*EXERCISE PROMPT*: Tell how many lines contain the string "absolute" in the material underneath; the reply is that number and no more.

*COLLECTED MATERIAL*:

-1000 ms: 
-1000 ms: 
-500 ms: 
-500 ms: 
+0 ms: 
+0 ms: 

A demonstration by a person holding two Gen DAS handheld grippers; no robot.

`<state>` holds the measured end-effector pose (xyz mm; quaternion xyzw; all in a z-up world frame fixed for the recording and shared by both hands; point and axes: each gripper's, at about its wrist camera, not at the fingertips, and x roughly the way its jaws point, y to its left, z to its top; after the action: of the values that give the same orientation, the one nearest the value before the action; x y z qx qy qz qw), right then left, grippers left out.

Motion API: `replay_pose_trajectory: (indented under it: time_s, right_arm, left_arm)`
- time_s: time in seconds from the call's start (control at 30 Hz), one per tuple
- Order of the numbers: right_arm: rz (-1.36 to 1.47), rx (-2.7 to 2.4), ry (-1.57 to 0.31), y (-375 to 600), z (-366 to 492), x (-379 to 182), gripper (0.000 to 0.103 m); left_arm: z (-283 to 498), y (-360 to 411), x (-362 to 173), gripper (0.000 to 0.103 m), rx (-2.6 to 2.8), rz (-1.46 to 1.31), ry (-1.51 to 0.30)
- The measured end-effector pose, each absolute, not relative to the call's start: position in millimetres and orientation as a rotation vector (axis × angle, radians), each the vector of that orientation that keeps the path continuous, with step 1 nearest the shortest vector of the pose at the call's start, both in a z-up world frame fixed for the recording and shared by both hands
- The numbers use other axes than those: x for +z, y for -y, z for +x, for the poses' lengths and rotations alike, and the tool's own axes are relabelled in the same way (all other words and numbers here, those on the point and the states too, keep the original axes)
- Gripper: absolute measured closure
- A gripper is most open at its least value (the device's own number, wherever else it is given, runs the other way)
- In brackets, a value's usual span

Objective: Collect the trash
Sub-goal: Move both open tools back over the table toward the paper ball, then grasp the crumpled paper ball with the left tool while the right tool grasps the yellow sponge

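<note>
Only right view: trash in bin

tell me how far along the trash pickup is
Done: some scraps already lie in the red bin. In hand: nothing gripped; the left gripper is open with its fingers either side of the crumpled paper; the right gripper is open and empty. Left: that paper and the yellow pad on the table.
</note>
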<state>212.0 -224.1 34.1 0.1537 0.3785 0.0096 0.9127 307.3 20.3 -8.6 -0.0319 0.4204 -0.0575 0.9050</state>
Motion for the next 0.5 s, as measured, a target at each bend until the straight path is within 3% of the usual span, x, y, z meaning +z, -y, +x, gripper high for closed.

*EXERCISE ANSWER*: 2